# Corned beef spread



## LadyCook61 (Mar 14, 2009)

I had some corned beef left , so decided to use it as a spread for a sandwich.  In the food processor I put chunks of corned beef, mayo, powdered horseradish, dash of smoked paprika, dash of pepper, 1/4 chunks of white onions and pulsed to desired consistency.   You can spread it on bread or crackers.


----------



## mbasiszta (Mar 14, 2009)

This is a wonderful suggestion to use every last little piece of the family brisket! Thanks. I usually spread the last bits and pieces in a bowl with some mustard and tabasco. Your creation is better. Thanks, again.


----------



## Michael in FtW (Mar 15, 2009)

Great idea LC - this works with almost any leftover meats.
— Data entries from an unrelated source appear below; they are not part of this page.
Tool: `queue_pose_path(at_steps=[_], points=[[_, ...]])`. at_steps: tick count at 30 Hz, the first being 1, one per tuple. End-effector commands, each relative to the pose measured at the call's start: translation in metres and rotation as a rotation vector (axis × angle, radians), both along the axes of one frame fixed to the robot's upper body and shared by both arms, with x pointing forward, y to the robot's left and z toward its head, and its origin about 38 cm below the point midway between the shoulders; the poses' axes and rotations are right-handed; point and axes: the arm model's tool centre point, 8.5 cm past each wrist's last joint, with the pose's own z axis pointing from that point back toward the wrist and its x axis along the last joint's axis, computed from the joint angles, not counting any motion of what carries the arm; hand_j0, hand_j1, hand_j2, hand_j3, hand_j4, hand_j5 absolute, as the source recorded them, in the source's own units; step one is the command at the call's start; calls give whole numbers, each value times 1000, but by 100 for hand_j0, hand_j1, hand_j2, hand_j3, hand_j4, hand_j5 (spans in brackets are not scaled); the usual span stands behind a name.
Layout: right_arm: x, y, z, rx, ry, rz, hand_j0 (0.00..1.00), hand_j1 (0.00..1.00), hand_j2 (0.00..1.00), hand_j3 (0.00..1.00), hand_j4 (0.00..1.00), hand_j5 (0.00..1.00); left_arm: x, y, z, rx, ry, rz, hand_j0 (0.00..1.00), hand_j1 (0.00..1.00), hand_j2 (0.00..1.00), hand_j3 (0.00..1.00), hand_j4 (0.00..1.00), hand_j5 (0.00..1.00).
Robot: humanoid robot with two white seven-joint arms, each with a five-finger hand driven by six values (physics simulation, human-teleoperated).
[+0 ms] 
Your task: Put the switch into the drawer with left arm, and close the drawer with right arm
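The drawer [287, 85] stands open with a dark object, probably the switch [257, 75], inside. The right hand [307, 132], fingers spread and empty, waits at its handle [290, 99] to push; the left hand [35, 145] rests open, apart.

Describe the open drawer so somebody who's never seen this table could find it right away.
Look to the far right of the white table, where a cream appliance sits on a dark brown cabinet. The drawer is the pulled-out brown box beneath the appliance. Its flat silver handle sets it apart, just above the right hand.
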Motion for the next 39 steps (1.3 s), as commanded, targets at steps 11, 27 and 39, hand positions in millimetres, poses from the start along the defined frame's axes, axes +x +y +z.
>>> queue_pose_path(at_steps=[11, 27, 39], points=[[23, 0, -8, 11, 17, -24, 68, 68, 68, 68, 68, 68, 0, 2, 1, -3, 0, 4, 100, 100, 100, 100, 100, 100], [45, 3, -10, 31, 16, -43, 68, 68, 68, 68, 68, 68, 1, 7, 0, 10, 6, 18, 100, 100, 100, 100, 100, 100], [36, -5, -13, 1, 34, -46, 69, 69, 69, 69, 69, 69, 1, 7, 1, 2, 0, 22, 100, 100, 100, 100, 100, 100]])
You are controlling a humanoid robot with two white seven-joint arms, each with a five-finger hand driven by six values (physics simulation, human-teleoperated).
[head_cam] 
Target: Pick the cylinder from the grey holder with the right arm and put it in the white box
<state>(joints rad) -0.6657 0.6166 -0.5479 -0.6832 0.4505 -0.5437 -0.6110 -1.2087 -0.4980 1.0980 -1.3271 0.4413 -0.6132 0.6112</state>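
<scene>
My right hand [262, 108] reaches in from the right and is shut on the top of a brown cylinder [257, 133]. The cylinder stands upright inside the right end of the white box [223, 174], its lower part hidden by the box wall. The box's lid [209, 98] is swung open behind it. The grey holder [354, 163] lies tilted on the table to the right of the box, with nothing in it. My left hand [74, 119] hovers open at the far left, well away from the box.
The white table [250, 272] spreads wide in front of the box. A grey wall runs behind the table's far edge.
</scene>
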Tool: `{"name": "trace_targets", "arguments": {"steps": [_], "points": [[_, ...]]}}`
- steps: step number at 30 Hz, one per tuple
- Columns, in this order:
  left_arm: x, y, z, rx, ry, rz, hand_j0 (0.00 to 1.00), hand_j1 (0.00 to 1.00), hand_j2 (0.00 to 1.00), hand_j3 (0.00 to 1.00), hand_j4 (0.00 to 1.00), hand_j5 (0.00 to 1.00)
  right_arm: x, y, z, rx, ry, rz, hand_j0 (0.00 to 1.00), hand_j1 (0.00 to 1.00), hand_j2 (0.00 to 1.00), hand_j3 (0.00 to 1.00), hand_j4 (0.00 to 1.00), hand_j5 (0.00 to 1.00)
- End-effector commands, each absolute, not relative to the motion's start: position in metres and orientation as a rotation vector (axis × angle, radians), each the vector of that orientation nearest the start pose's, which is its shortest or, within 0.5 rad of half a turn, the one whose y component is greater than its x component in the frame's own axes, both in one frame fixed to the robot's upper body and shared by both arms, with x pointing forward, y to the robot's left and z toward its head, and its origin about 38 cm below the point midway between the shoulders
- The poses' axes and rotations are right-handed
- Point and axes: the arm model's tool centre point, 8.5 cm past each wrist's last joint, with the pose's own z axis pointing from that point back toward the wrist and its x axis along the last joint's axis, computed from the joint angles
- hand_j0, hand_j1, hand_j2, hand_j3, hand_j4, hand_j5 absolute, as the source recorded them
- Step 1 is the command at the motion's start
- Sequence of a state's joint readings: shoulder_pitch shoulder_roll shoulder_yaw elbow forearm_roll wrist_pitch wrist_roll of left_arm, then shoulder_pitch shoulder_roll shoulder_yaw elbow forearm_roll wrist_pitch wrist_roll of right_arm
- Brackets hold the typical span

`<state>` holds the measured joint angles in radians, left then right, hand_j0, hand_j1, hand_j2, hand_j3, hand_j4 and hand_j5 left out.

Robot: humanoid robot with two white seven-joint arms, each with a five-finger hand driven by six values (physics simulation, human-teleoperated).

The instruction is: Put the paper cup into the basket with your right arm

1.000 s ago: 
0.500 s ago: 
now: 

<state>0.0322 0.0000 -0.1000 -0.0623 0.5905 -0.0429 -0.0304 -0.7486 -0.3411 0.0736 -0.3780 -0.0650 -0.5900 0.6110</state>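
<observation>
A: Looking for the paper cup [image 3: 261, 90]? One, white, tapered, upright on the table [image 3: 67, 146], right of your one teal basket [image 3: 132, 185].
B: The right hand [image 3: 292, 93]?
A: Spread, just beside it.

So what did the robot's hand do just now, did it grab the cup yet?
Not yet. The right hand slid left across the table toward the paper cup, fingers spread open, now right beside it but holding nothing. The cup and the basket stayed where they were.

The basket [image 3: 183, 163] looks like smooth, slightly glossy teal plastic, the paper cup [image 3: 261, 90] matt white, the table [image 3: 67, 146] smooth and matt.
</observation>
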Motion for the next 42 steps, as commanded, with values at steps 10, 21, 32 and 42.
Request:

These days it doesn't pay to waste food - especially meats!


----------



## Callisto in NC (Mar 15, 2009)

Wow.  What a great use for left over meat.  I love it.


----------



## LPBeier (Mar 15, 2009)

Thanks, LC!  I will try this whenever I get my corned beef done this week!


----------



## Vanilla Bean (Mar 15, 2009)

That sounds good!  We are having corned beef tomorrow night, so that is a great idea for leftovers!


----------



## kadesma (Mar 15, 2009)

Lc, wonderful spread idea..Thanks, will give it a try very soon.

kades


----------